§ WORK REQUEST:
Begin with the first line of the listing and quote every line through the one containing "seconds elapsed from"; give only those lines.
--- START ---
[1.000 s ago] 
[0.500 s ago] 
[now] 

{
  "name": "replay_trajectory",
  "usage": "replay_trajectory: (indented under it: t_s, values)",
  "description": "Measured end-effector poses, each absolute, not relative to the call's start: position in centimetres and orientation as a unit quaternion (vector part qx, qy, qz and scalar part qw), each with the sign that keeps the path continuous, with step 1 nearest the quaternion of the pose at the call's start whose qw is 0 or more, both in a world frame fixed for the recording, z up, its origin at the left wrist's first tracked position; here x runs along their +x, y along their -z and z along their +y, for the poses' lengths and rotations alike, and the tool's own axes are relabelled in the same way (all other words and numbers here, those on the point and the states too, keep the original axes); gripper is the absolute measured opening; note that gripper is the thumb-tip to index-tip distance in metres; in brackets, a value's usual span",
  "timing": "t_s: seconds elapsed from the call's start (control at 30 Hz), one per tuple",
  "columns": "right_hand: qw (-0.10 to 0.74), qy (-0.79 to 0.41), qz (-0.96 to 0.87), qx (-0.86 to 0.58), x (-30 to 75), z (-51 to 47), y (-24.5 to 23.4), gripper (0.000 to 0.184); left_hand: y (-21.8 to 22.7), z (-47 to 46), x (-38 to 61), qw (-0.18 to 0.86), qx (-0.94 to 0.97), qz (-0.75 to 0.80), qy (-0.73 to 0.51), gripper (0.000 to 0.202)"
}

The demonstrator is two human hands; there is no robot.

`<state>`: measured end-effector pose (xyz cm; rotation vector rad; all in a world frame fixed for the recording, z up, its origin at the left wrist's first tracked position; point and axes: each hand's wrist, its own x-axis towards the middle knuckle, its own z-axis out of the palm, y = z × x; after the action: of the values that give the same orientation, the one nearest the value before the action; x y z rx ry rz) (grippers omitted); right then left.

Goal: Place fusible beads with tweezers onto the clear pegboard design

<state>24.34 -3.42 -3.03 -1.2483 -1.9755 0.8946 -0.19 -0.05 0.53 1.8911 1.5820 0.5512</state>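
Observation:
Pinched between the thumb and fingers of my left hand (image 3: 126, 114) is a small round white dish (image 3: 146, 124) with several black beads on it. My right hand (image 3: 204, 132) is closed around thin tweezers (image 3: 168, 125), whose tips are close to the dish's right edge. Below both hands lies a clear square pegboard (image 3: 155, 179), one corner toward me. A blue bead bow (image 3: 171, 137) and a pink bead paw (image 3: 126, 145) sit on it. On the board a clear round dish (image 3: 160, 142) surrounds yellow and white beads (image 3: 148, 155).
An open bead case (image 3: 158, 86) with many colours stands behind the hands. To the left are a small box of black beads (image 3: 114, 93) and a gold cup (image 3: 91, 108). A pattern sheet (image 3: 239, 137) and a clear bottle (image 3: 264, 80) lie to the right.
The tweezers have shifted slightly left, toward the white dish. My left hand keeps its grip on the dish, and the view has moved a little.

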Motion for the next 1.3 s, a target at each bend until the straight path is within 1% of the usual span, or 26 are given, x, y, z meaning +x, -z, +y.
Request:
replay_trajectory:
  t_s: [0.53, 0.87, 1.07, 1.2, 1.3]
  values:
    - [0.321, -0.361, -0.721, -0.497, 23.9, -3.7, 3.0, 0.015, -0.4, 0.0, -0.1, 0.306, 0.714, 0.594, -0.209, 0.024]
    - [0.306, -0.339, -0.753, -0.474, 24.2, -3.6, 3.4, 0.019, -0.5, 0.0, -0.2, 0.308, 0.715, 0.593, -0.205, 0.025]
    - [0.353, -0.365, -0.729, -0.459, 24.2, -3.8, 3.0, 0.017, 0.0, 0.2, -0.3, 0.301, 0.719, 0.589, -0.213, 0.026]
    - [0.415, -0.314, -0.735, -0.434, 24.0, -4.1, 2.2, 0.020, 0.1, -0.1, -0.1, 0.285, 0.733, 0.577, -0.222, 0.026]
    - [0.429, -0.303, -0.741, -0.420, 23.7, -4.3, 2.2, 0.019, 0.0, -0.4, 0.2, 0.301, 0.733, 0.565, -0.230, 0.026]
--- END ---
§ RESPONSE TO THIS EXERCISE:
[1.000 s ago] 
[0.500 s ago] 
[now] 

{
  "name": "replay_trajectory",
  "usage": "replay_trajectory: (indented under it: t_s, values)",
  "description": "Measured end-effector poses, each absolute, not relative to the call's start: position in centimetres and orientation as a unit quaternion (vector part qx, qy, qz and scalar part qw), each with the sign that keeps the path continuous, with step 1 nearest the quaternion of the pose at the call's start whose qw is 0 or more, both in a world frame fixed for the recording, z up, its origin at the left wrist's first tracked position; here x runs along their +x, y along their -z and z along their +y, for the poses' lengths and rotations alike, and the tool's own axes are relabelled in the same way (all other words and numbers here, those on the point and the states too, keep the original axes); gripper is the absolute measured opening; note that gripper is the thumb-tip to index-tip distance in metres; in brackets, a value's usual span",
  "timing": "t_s: seconds elapsed from the call's start (control at 30 Hz), one per tuple",

No further work remains on this exercise.